# Test for confidence intervals

*SG2227 Saleh Rezaeiravesh and Philipp Schlatter*

Simple test for a confidence interval: Estimate the population mean with the sample mean and check the CI for a given confidence. We assume many samples so we do not care about the bias.

Note that this is the correct way for checking the confidence interval. The idea is that in $\gamma$% of the cases, the true mean lies within the bounds computed by the same procedure.

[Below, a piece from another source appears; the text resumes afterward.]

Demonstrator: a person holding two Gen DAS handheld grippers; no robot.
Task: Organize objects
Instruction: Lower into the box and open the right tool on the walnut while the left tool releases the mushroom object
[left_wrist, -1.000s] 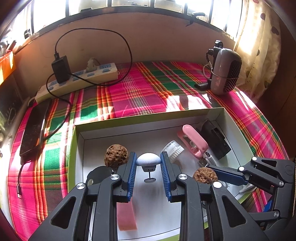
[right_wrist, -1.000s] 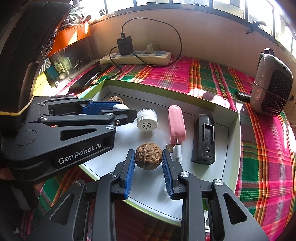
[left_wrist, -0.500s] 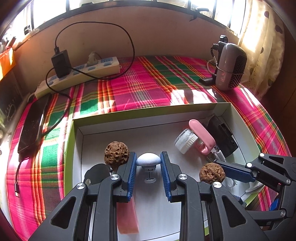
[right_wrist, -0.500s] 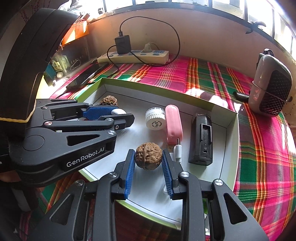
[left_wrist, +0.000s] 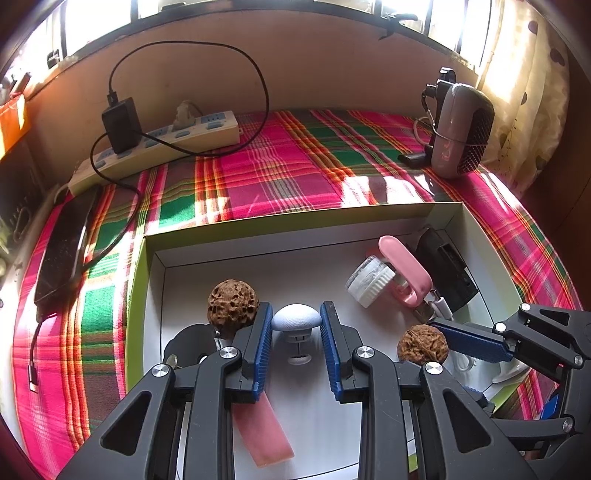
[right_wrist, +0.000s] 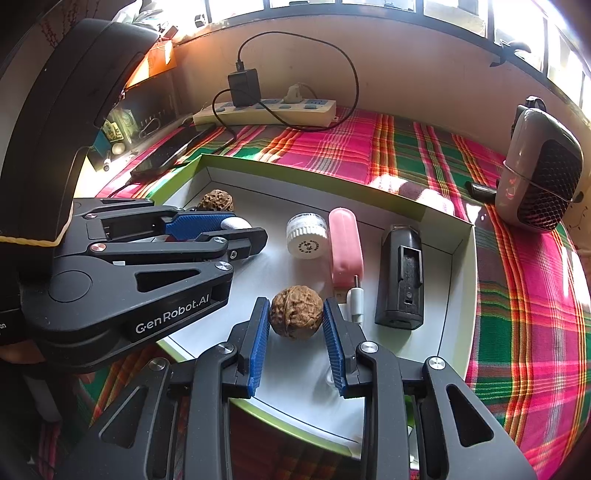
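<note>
Right tongs (right_wrist: 296, 322) gripped a wrinkled brown walnut (right_wrist: 295, 316), hard and light, likely to roll; left tongs (left_wrist: 296, 325) clamped a pale grey mushroom-shaped knob (left_wrist: 296, 318).

We cannot see the near end of the pink eraser (left_wrist: 263, 435); the left tool's (left_wrist: 296, 324) black arm covers it. A dark round thing (left_wrist: 190, 341) hides behind that arm too, so we cannot tell what it is. The print on the white jar's (right_wrist: 306, 240) lid is too small to read. The phone (left_wrist: 61, 243) cable runs off behind the tool.
</note>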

In the below case, we compute the probability

$$P[ \hat{\mu}-C < \mu < \hat{\mu}+C  ] = \gamma$$

with the confidence level $\gamma$. The interval from $\hat{\mu}-C$ to $\hat{\mu}$ is then the $\gamma$-% confidence interval for $\hat\mu$.


It is important to understand that:
- A 95% confidence level does not mean that 95% of the sample data lie within the confidence interval.
- A 95% confidence level does not mean that for a given realised interval there is a 95% probability that the population parameter lies within the interval


In [23]:
import numpy as np
from scipy.stats import norm
from tqdm.notebook import trange, tqdm

# set the confidence level
confidence = 0.95

# do a total of W repetitions to check CI
W=200

# Divide N samples to K batches each of size M.
K=1000; M=500; 
N=K*M;

mu, sigma = 5, 2.5 # mean and standard deviation

# t_crit for the given confidence level. We assume >30 or so samples, therefore we take the 
# normal distribution directly.
t_crit = np.abs(norm.ppf((1-confidence)/2))

Wok=0
smean = np.zeros(K)
svar = np.zeros(K)
for j in tqdm(range(W)):
    
    # create samples, either normal or uniform
    # s = np.random.normal(mu, sigma, N)
    s = mu+np.sqrt(12)*sigma*(np.random.random_sample((N,))-0.5)

    # compute batch means
    for i in range(K):
        ss = s[i*M:(i+1)*M]   # this is batch i
        smean[i] = np.mean(ss)
    # compute mean and variance over all batches. We assume >30 or so samples therefore we do not 
    # care about the potential bias.
    bmu = np.mean(smean)
    bsigma = np.std(smean,ddof=0)
    # compute confidence interval
    CI = bsigma/np.sqrt(K)*t_crit
    # check confidence interval
    if bmu-CI<mu and bmu+CI>mu:
        Wok = Wok+1
print('True mean within %2.1f%%-CI: %2.1f%%'% (confidence*100,Wok/W*100)  )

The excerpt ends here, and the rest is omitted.